Exercise prompt
Among the lines below, some may contain the string "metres". Say how many do, and give nothing besides the number.

•••

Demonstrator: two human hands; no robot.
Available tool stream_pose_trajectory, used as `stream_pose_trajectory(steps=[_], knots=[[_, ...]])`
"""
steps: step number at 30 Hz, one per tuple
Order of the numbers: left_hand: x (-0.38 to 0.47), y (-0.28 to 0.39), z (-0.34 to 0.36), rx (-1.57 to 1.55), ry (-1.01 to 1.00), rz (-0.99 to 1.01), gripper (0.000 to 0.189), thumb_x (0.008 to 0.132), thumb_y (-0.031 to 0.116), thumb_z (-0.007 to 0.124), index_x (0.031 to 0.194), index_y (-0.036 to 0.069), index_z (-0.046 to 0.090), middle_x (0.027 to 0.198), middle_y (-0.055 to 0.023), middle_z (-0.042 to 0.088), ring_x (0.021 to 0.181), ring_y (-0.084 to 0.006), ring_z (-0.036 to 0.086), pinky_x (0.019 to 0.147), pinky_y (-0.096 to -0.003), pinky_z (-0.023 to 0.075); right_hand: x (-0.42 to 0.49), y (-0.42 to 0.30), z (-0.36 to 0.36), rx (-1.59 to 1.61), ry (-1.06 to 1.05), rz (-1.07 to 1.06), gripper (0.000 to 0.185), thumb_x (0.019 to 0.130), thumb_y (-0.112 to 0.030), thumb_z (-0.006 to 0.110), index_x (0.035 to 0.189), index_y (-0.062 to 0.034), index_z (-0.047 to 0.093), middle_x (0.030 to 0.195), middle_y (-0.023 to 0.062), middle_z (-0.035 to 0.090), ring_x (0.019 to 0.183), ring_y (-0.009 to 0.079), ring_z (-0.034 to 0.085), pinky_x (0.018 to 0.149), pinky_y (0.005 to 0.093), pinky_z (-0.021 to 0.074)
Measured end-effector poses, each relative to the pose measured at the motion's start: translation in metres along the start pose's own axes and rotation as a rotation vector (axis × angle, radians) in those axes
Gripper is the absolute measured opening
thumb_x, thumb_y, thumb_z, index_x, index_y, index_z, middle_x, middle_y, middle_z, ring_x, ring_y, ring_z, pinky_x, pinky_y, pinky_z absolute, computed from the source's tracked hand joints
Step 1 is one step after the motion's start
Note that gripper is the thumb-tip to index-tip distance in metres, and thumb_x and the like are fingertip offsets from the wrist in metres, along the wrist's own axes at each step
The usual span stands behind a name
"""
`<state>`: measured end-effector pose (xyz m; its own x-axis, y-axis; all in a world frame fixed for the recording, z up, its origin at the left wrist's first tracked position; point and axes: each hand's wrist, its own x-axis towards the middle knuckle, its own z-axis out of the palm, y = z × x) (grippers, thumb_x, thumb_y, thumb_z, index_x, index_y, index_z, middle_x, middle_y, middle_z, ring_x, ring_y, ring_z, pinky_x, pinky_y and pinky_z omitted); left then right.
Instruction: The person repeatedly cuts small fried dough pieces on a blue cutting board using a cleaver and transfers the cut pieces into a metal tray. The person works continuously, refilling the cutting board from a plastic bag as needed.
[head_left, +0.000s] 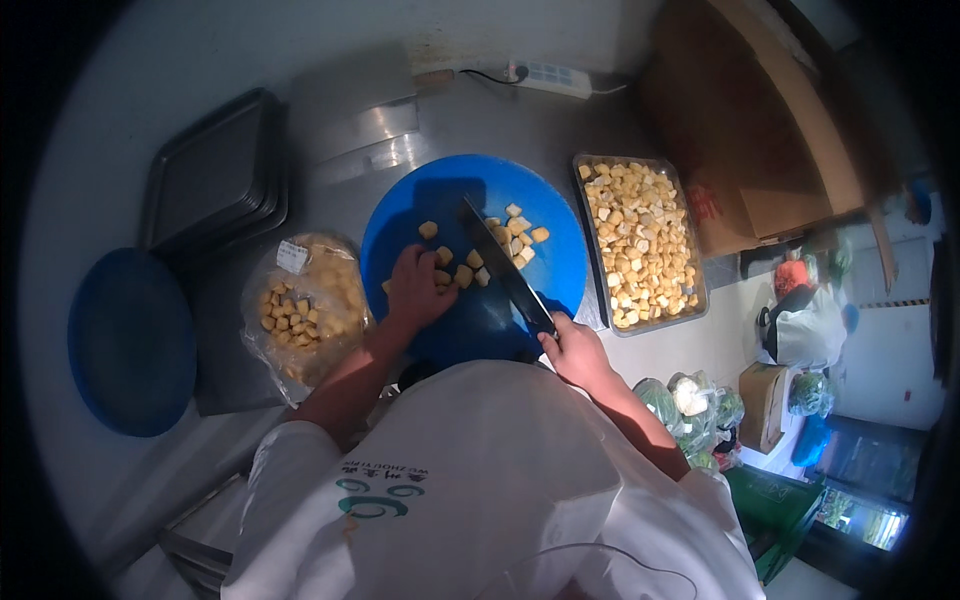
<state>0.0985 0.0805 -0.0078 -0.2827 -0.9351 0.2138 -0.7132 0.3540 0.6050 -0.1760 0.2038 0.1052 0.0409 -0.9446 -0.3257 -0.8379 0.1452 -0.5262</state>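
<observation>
My right hand (581, 351) grips the handle of a cleaver (504, 264), its dark blade slanting up and left over a round blue cutting board (405, 199). On the board's left side, my left hand (420, 292) curls around several golden cubes that look like fried tofu puffs (463, 277); whether it grips one I cannot tell. Right of the blade lies a cluster of pieces (517, 236), some showing pale cut faces. One whole cube (428, 229) sits apart, above my left hand. Beside the board at left, an opened clear plastic bag (341, 262) holds more cubes.
A metal tray (703, 296) full of pieces stands right of the board, near a large cardboard box (780, 202). Stacked metal trays (210, 172) and another blue round board (131, 341) are at left. A power strip (555, 79) lies behind. Bagged vegetables (694, 412) sit lower right.
</observation>
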Motion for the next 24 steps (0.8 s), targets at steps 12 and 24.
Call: stream_pose_trajectory(steps=[12, 24], knots=[[0.005, -0.001, 0.021, -0.055, 0.055, 0.189, 0.026, 0.072, 0.017, 0.074, 0.094, 0.007, 0.065, 0.107, -0.0143, 0.062, 0.105, -0.0364, 0.059, 0.090, -0.0495, 0.0469, -0.012, -0.021, -0.020, -0.131, -0.077, -0.060, 0.035, 0.097, -0.025, 0.061, 0.123, -0.0008, 0.059, 0.088, 0.0257, 0.071, 0.086, 0.0456, 0.069, 0.077, 0.0529, 0.0555], [0.007, 0.001, 0.016, 0.043, -0.023, 0.189, 0.023, 0.073, 0.018, 0.072, 0.092, 0.008, 0.066, 0.101, -0.0143, 0.062, 0.096, -0.0360, 0.060, 0.083, -0.0483, 0.0475, 0.018, -0.001, 0.013, -0.209, -0.157, -0.119, 0.017, 0.094, -0.013, 0.054, 0.104, 0.0015, 0.054, 0.084, 0.0260, 0.070, 0.086, 0.0453, 0.069, 0.078, 0.0542, 0.0547]])
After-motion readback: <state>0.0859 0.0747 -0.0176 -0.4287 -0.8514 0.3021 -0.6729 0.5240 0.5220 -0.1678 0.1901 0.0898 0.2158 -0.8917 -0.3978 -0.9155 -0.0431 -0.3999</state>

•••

Written solution
2